Me: Oh my god. Oh my god! (holds hands to cheeks/peering at t.v.) Jay you are going to scream. You are going to scream. Jay you are going to scream. Ahhhhhhhhhhhhhhhhhhhhhhhhhhhhhhhhhhhhhhhhhhhhhhhhhhhh!

And I covered my eyes. After going into the bathroom I went into T’s room and asked if he wanted to come and watch with me.

T: Mom no. You are just weird. Who stands there telling themselves that they are going to be scared and still gets scared? The neighbors are going to think that you are a strange one.

Several times too T has scared me without meaning to. By appearing in places that he should not be. Like standing in his doorway when I am going into wake him.
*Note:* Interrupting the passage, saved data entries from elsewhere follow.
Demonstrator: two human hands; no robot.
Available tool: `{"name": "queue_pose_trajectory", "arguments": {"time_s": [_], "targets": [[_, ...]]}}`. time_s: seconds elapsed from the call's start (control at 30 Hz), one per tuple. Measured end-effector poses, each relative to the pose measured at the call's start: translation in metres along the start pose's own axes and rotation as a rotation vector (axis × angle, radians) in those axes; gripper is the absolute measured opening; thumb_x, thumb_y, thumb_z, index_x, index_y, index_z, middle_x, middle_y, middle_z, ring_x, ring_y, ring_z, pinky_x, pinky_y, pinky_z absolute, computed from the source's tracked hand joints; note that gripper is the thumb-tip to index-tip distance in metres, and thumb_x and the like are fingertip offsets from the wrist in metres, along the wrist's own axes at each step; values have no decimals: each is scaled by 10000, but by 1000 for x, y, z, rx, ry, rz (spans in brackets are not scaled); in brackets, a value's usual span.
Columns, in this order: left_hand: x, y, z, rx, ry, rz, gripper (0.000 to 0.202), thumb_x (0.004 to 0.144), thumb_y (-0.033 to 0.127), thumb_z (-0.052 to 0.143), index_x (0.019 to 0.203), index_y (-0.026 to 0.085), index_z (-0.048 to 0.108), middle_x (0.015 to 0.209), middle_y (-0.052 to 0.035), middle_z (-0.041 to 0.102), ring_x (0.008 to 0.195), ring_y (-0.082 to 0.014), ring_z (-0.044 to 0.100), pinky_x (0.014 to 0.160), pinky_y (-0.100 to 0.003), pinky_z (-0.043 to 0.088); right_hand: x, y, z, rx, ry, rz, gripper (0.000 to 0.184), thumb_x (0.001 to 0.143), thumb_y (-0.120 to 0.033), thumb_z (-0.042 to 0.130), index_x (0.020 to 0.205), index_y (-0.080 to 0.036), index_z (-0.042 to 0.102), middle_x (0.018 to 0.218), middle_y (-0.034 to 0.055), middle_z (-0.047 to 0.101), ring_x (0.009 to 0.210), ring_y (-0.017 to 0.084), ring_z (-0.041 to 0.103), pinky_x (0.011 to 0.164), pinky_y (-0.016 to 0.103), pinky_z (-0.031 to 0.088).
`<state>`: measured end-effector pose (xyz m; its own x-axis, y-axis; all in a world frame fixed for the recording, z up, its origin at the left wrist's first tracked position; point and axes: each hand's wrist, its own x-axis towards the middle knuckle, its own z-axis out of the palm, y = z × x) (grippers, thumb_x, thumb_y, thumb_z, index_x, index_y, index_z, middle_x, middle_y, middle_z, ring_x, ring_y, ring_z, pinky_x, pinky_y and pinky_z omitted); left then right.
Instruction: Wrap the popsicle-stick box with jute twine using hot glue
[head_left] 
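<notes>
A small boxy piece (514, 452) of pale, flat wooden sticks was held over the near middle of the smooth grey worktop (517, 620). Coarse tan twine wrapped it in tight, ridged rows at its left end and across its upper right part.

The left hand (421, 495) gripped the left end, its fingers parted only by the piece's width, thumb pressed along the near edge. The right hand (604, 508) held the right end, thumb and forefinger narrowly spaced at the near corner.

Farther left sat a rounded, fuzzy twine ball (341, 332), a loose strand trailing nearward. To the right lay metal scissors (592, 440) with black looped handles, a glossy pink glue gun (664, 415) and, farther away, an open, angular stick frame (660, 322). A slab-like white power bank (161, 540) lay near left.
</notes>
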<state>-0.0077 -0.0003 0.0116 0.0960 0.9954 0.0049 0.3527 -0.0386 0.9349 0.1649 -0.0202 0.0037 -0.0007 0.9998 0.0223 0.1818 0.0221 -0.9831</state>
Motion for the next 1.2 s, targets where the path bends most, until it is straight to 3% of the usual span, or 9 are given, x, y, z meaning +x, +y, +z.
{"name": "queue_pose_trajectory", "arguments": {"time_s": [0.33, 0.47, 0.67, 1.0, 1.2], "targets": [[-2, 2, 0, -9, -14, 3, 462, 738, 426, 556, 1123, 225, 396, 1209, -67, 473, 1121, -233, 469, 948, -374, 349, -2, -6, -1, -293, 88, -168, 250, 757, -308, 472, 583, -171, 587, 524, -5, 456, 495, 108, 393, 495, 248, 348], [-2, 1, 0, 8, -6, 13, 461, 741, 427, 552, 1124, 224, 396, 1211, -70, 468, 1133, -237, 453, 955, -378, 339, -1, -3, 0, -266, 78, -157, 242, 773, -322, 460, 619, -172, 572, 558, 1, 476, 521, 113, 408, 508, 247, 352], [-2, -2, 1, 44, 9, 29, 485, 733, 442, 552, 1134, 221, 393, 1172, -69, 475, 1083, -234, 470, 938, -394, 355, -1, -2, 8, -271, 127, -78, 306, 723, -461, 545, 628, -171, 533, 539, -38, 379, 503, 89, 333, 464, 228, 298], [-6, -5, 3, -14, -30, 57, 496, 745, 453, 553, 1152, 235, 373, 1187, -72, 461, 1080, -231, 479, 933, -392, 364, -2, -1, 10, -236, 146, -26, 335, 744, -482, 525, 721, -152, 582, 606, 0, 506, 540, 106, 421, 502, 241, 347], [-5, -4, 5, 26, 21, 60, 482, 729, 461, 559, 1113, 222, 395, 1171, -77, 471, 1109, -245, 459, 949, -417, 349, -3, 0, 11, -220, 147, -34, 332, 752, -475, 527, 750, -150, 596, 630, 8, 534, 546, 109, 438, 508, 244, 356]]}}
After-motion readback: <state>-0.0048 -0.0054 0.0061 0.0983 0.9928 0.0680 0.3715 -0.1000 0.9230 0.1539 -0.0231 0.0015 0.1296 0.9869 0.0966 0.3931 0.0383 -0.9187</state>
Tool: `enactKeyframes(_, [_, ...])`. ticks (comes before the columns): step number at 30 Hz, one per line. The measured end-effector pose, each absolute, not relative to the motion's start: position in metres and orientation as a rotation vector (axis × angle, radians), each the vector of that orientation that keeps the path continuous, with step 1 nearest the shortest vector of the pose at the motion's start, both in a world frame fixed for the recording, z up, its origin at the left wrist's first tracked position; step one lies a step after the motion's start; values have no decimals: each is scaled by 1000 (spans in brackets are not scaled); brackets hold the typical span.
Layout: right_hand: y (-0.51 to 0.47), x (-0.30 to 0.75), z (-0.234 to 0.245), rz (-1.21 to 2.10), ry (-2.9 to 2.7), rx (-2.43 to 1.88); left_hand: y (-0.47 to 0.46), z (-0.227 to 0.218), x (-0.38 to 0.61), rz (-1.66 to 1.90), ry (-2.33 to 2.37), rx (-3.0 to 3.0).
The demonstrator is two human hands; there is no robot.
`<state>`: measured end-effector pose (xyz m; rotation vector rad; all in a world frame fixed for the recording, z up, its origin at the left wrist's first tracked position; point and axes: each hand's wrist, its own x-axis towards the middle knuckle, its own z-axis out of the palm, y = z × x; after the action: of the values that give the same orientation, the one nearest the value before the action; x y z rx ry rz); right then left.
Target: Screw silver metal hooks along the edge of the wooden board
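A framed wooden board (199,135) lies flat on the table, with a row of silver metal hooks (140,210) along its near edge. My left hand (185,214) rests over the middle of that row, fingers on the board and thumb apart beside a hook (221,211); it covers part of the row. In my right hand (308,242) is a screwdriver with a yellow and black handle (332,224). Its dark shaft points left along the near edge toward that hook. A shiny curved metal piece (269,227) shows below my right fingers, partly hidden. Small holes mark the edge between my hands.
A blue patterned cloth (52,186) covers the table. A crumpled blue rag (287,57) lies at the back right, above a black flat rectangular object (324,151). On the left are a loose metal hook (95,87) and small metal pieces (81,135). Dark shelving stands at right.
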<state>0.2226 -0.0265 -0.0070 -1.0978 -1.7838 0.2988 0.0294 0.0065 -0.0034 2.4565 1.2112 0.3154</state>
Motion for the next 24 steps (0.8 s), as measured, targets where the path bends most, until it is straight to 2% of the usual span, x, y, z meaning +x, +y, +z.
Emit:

Coming up behind me when last I saw he was sleeping.

And every time I scream. Then laugh. I do so love to be scared.

Jan. 27/22

Not Doing it that Way

I have been feeling a little down the last couple of days. I know the majority of it…..one being how rude and impolite people are. I was about to write a post about it when I thought ‘hell no I am not letting those entitled feeling dip shits to dictate my mood. I am moody enough without allowing them space in my head whilst not paying rent.’
So I thought I would pick three nice things that happened to me:
Sat: Lady tells me that I have a beautiful smile. And that it was so much easier to do errands knowing that someone so friendly was there greeting and keeping them safe.
Sat/Today: A couple I have never seen before came in Saturday. Wonderful men. I had them laughing. Well today they came in and as soon as they saw me: Look it is the happy lady from Saturday. I giggled and told them I was cashiering tomorrow but they assured me they would find me. I told them to listen for my voice and laugh you can hear it everywhere.
Sat/Today: Numerous customers thanked me for all the hard work cleaning carts and keeping them safe we do. It is always so nice to hear.
I realize I could sit here and gnaw on my lip tormenting myself with the inanity of it all. I do not want to do that though. I want to shake it off and let it go.
One day Karma is going to kick rude people everywhere. I may never get to see it performed but I hope that I might just once…….I have though been told that this is the wrong attitude to have. So ignore the crossed fingers and toes.
One thing I did do today that was so uncool……drove over my foot with three carts hard…..am figuring will have a massive bruise tomorrow. Who knows. Tomorrow is a mystery…..just like the things that come out of my mouth.